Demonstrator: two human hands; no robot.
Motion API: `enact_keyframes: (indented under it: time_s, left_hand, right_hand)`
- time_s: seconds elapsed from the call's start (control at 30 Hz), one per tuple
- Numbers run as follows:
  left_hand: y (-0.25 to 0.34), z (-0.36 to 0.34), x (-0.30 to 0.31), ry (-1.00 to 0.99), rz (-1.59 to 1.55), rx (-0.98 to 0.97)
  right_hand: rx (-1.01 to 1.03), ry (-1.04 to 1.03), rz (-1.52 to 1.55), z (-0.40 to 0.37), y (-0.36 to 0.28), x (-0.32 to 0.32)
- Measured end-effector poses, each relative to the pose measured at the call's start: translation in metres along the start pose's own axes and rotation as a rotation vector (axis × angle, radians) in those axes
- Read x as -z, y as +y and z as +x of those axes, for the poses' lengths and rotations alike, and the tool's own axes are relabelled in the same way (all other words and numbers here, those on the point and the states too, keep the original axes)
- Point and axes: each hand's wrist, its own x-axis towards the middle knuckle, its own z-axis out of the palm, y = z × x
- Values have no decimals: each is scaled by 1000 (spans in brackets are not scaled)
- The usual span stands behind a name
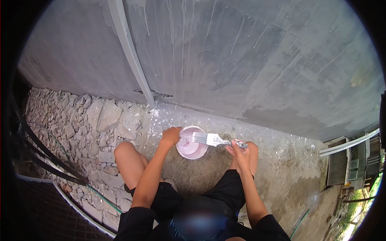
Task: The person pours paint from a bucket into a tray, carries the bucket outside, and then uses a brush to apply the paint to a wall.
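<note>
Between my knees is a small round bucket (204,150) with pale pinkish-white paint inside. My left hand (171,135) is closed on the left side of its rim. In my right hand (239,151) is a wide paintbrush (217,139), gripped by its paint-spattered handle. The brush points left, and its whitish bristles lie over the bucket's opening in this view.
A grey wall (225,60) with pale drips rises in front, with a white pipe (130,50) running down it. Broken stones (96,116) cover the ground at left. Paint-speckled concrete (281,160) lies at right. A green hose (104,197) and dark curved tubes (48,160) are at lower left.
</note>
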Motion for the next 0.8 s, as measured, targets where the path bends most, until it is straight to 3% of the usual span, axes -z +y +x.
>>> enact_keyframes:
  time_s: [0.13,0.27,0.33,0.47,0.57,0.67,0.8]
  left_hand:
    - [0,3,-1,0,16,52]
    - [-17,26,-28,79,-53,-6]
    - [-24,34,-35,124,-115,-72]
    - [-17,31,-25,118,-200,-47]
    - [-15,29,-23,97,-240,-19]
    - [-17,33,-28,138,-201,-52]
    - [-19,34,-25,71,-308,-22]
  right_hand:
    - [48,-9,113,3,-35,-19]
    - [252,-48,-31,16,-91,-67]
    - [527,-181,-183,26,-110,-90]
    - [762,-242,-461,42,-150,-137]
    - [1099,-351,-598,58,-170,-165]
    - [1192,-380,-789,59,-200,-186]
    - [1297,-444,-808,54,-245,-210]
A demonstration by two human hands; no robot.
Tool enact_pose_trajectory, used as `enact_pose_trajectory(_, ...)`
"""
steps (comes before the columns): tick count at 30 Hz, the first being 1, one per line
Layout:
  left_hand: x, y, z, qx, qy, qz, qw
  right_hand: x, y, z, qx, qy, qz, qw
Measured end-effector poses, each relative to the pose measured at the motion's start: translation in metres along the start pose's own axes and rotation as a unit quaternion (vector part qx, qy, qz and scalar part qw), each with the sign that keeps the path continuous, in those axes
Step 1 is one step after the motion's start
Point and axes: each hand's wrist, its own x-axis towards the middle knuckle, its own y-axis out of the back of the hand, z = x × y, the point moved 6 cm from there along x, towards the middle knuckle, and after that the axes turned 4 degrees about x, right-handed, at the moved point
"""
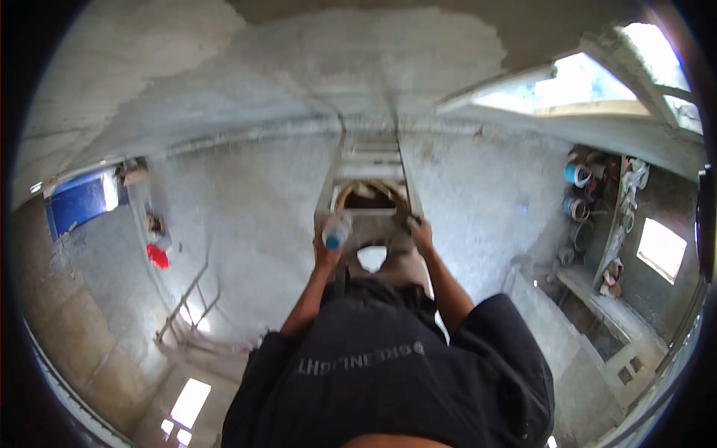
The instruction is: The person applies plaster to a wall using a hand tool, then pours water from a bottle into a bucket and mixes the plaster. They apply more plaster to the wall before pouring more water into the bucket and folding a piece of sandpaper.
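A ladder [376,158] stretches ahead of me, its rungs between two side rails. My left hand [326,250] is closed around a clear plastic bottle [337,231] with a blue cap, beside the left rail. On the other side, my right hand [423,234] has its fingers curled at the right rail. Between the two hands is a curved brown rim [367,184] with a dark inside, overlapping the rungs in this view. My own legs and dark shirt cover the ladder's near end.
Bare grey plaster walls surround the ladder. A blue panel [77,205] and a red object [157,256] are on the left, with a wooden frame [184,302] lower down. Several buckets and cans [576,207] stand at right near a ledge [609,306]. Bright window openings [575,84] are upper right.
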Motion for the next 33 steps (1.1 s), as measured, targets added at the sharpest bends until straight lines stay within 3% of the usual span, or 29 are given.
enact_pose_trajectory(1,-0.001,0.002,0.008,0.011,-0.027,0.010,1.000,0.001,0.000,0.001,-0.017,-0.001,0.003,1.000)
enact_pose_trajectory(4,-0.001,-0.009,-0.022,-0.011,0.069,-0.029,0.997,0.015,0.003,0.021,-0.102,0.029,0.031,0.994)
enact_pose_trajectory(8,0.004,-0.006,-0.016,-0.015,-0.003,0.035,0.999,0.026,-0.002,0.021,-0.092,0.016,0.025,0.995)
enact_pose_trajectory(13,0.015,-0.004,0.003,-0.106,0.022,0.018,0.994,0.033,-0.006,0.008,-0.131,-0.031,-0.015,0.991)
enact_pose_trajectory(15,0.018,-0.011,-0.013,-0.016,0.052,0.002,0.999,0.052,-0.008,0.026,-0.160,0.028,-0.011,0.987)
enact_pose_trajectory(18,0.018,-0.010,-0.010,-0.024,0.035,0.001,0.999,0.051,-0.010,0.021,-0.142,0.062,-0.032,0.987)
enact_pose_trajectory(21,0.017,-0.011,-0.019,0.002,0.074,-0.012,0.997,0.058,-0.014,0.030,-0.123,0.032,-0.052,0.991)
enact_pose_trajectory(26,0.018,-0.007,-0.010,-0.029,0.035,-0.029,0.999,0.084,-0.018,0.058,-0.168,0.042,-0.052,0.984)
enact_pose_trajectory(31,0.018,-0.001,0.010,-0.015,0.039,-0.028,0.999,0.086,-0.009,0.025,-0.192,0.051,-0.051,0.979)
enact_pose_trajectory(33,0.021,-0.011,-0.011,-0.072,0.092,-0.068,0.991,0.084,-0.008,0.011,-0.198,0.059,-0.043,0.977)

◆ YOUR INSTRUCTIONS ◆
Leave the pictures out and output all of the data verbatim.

◆ ANSWER TO THIS TASK ◆
Demonstrator: two human hands; no robot.
Motion API: `enact_keyframes: (indented under it: time_s, left_hand, right_hand)`
- time_s: seconds elapsed from the call's start (control at 30 Hz), one per tuple
- Numbers run as follows:
  left_hand: y (-0.25 to 0.34), z (-0.36 to 0.34), x (-0.30 to 0.31), ry (-1.00 to 0.99), rz (-1.59 to 1.55), rx (-0.98 to 0.97)
  right_hand: rx (-1.01 to 1.03), ry (-1.04 to 1.03), rz (-1.52 to 1.55), z (-0.40 to 0.37), y (-0.36 to 0.28), x (-0.32 to 0.32)
- Measured end-effector poses, each relative to the pose measured at the call's start: translation in metres along the start pose's own axes and rotation as a rotation vector (axis × angle, radians) in those axes
- Read x as -z, y as +y and z as +x of those axes, for the poses' lengths and rotations alike, and the tool's own axes are relabelled in the same way (all other words and numbers here, those on the point and the states too, keep the original axes)
- Point and axes: each hand's wrist, its own x-axis towards the middle knuckle, its own z-axis out of the palm, y = z × x
- Values have no decimals: each is scaled by 1000 (spans in brackets are not scaled)
- The usual span stands behind a name
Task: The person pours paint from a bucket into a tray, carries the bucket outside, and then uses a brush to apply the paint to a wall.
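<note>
Between my knees is a small round bucket (204,150) with pale pinkish-white paint inside. My left hand (171,135) is closed on the left side of its rim. In my right hand (239,151) is a wide paintbrush (217,139), gripped by its paint-spattered handle. The brush points left, and its whitish bristles lie over the bucket's opening in this view.
A grey wall (225,60) with pale drips rises in front, with a white pipe (130,50) running down it. Broken stones (96,116) cover the ground at left. Paint-speckled concrete (281,160) lies at right. A green hose (104,197) and dark curved tubes (48,160) are at lower left.
</note>
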Motion for the next 0.8 s, as measured, targets where the path bends most, until it is straight to 3% of the usual span, axes -z +y +x.
>>> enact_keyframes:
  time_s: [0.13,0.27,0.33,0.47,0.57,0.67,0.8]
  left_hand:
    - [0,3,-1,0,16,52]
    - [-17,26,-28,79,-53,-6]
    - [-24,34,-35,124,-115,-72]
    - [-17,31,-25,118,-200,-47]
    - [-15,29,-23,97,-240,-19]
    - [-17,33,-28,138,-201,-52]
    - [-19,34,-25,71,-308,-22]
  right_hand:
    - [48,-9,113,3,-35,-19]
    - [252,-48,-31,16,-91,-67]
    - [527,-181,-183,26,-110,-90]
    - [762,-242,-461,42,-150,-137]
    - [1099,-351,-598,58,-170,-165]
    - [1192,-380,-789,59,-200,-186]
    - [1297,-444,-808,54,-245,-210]
A demonstration by two human hands; no robot.
Tool enact_pose_trajectory, used as `enact_pose_trajectory(_, ...)`
"""
steps (comes before the columns): tick count at 30 Hz, the first being 1, one per line
Layout:
  left_hand: x, y, z, qx, qy, qz, qw
  right_hand: x, y, z, qx, qy, qz, qw
Measured end-effector poses, each relative to the pose measured at the motion's start: translation in metres along the start pose's own axes and rotation as a unit quaternion (vector part qx, qy, qz and scalar part qw), each with the sign that keeps the path continuous, in those axes
Step 1 is one step after the motion's start
Point and axes: each hand's wrist, its own x-axis towards the middle knuckle, its own y-axis out of the back of the hand, z = x × y, the point moved 6 cm from there along x, towards the middle knuckle, and after that the axes turned 4 degrees about x, right-handed, at the moved point
"""
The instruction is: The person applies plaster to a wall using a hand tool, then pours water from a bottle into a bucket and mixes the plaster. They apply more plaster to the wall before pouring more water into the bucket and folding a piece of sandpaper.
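A ladder [376,158] stretches ahead of me, its rungs between two side rails. My left hand [326,250] is closed around a clear plastic bottle [337,231] with a blue cap, beside the left rail. On the other side, my right hand [423,234] has its fingers curled at the right rail. Between the two hands is a curved brown rim [367,184] with a dark inside, overlapping the rungs in this view. My own legs and dark shirt cover the ladder's near end.
Bare grey plaster walls surround the ladder. A blue panel [77,205] and a red object [157,256] are on the left, with a wooden frame [184,302] lower down. Several buckets and cans [576,207] stand at right near a ledge [609,306]. Bright window openings [575,84] are upper right.
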Motion for the next 33 steps (1.1 s), as measured, targets added at the sharpest bends until straight lines stay within 3% of the usual span, or 29 are given.
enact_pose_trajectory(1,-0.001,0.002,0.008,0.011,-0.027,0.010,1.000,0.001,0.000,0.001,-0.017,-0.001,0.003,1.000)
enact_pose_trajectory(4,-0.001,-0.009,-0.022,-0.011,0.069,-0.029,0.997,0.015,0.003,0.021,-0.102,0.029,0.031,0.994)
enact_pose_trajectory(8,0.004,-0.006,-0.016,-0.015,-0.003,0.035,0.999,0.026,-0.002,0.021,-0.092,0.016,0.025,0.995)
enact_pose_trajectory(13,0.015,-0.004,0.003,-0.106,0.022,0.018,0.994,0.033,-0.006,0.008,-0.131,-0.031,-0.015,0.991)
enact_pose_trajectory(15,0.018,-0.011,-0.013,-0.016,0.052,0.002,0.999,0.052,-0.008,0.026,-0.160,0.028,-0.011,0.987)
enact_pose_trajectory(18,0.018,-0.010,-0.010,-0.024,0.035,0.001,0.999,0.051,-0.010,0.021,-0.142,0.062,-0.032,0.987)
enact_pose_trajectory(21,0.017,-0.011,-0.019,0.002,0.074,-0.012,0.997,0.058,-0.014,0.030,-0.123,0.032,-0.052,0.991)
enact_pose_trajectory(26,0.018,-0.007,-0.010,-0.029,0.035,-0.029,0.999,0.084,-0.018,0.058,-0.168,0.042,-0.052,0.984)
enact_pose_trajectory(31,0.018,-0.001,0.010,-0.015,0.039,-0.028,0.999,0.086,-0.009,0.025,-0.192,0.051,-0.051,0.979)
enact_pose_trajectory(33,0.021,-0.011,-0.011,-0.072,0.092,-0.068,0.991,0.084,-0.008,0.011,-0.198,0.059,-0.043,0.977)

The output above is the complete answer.